2. The method of claim 1, further comprising querying the high-dimensional data based on a query provided by the user using at least one dimension, by (i) determining the plurality of data-pearls and placing the plurality of data-pearls separately using domain values of the at least one dimension, (ii) implementing a concept search that is configured to select the plurality of data-pearls based on the query provided by the user, (iii) incrementing the plurality of data-pearls based on a volume of at least one dataset, wherein the at least one dataset comprises the plurality of data-pearls, wherein the plurality of data-pearls comprises at least one attribute, (iv) filtering the high-dimensional data based on the plurality of data-pearls, (v) selecting data related to the query and performing steps from (i) to (iv) repetitively, and (vi) dimensioning the data related to the query through determined classifiers based on filtered data after pruning unrelated data to the query.
3. The method of claim 1, wherein the farthest point is computed from the centroid of corresponding data-pearl based on Lp norm distance measures.
4. The method of claim 1, wherein the elevation angle is an angle between the centroid of the plurality of data-pearls and a unit vector in dimension with maximum standard deviation.
5. The method of claim 1, further comprising identifying the L.sub.p norm shape from a given set of L.sub.p norm shapes as determined by the closed sets formed by points having at a most distance using the L.sub.p norm distance measures.
6. The method of claim 1, wherein each Lp norm distance measure defined as a positive square root of sum of all squares of the distance in each dimension related to the high-dimensional data.
7. One or more non-transitory computer-readable storage medium storing the one or more sequence of instructions, which when executed by the one or more processors, causes to perform a method of generating visual representations of high dimensional data using a plurality of data-pearls to a user, wherein the method comprises: implementing a clustering technique that is configured to extract at least one data cluster from the high dimensional data and sub-dividing the at least one data cluster that is extracted into the plurality of data-pearls such that the plurality of data-pearls is not partitioned further and is not overlapped with one another; implementing L.sub.p norm distance measures that is configured to select a L.sub.p norm shape for each data-pearl of the at least one data cluster by comparing an average distance (Ap) between a centroid of the plurality of data-pearls all points in the plurality of data-pearls to obtain a minimum average distance, wherein the minimum average distance is fixed as p; constructing the L.sub.p norm shape by providing an envelope for the plurality of data-pearls using the L.sub.p norm distance measures by defining the envelope using the L.sub.p norm distance measures such that L.sub.p(x,y)=r, x, and y are a set of points on the envelope based on a given distance value r, wherein the given distance value r is equal to the minimum average distance; representing a high-dimensional space occupied by the high-dimensional data as sectors in a plane of a three-dimensional plot by defining an origin of the three-dimensional plot as centroid of the at least one data cluster and a range of axes of the three-dimensional plot based on a distance between a center of each data-pearl, the centroid of the at least one data cluster and a radius of each data-pearl; plotting each data-pearl in the L.sub.p norm shape in a corresponding sector of the plane of the three-dimensional plot using a radius of the L.sub.p norm shape, a sector angle in the three-dimensional plot, and an elevation angle; and generating visual representations of the plurality of data-pearls of the high dimensional data in plotted L.sub.p norm shapes in the sectors of the plane of the three-dimensional plot using a graphics module of a user device associated with the user.

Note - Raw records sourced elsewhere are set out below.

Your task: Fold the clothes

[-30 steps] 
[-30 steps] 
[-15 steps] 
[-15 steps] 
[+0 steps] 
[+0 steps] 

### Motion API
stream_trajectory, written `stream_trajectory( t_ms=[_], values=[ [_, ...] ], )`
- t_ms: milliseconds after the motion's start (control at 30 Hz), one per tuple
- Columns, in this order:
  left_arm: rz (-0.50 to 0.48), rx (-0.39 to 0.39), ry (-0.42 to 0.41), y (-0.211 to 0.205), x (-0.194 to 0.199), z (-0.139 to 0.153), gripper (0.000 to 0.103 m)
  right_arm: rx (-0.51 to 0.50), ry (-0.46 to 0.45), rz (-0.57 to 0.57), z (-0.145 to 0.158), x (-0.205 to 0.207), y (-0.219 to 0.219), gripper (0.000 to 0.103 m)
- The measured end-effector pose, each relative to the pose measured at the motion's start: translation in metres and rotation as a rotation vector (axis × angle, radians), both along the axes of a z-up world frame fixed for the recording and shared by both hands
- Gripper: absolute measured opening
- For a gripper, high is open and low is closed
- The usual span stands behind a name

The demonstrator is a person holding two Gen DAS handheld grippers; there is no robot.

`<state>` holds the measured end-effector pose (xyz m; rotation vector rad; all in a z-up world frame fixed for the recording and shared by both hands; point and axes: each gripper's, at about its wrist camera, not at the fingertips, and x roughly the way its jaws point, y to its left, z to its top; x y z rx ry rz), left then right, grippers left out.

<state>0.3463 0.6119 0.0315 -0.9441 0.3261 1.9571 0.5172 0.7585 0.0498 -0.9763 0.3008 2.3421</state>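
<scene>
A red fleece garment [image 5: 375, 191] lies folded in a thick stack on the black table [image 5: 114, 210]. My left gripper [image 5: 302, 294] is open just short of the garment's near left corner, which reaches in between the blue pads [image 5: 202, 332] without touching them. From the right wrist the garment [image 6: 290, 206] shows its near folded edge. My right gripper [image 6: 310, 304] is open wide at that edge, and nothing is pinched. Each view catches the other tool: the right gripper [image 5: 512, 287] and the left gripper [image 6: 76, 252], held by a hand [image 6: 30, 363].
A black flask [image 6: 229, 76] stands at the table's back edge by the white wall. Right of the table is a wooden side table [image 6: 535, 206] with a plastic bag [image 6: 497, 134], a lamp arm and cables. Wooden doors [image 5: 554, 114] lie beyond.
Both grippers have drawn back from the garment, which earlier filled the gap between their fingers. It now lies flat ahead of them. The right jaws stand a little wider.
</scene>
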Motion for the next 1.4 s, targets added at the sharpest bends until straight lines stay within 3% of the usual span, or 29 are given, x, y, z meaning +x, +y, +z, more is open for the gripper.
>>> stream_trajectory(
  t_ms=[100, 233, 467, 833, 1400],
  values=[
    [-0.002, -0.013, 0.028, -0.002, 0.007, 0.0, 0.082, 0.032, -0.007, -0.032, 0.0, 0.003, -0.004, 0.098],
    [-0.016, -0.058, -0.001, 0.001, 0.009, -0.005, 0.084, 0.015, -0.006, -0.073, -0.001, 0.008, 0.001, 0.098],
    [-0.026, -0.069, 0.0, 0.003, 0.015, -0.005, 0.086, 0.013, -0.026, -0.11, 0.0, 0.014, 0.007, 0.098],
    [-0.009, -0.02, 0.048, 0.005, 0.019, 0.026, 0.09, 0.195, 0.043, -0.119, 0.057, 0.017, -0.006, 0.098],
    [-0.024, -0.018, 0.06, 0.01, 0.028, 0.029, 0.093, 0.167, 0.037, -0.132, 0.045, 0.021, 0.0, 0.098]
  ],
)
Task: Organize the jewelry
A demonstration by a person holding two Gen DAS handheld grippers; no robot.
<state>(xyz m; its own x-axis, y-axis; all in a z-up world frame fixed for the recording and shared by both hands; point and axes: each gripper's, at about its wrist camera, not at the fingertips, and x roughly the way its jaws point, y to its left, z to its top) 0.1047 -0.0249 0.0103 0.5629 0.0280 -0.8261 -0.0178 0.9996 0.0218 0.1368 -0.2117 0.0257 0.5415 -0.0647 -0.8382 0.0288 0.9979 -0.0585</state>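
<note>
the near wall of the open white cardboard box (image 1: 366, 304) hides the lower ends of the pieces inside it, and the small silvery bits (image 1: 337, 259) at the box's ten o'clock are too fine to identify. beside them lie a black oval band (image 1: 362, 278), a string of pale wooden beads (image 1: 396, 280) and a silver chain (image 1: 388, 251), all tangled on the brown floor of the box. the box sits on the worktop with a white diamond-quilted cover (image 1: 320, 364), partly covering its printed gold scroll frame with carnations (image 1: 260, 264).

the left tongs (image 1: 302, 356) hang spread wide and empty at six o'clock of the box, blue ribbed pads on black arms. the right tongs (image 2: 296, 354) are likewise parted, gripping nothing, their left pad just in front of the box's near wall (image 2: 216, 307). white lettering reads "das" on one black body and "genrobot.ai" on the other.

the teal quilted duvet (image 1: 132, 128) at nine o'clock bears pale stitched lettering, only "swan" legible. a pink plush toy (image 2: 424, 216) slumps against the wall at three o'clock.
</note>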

8. A system for generating visual representations of high dimensional data using a plurality of data-pearls to a user comprising: a device processor; and a non-transitory computer-readable storage medium storing one or more sequences of instructions, which when executed by the device processor, causes: implement a clustering technique that is configured to extract at least one data cluster from the high dimensional data and sub-dividing the at least one data cluster that is extracted into the plurality of data-pearls such that the plurality of data-pearls is not partitioned further and is not overlapped with one another; implement L.sub.p norm distance measures that is configured to select a L.sub.p norm shape for each data-pearl of the at least one data cluster by comparing an average distance (Ap) between a centroid of the plurality of data-pearls and all points in the plurality of data-pearls to obtain a minimum average distance, wherein the minimum average distance is fixed as p; construct the L.sub.p norm shape by providing an envelope for the plurality of data-pearls using the L.sub.p norm distance measures by defining the envelope using the L norm distance measures such that L.sub.p(x,y)=r, x, and y are a set of points on the envelope based on a given distance value r, wherein the given distance value r is equal to the minimum average distance; represent a high-dimensional space occupied by the high-dimensional data as sectors in a plane of a three-dimensional plot by defining an origin of the three-dimensional plot as centroid of the at least one data cluster and a range of axes of the three-dimensional plot based on a distance between a center of each data-pearl, the centroid of the at least one data cluster and a radius of each data-pearl; plot each data-pearl in the L.sub.p norm shape in a corresponding sector of h plane of the three-dimensional plot using a radius of the L.sub.p norm shape, a sector angle in the three-dimensional plot, and an elevation angle; and generate visual representations of the plurality of data-pearls of the high dimensional data in plotted L.sub.p norm shapes in the sectors of the plane of the three-dimensional plot using a graphics module of a user device associated with the user.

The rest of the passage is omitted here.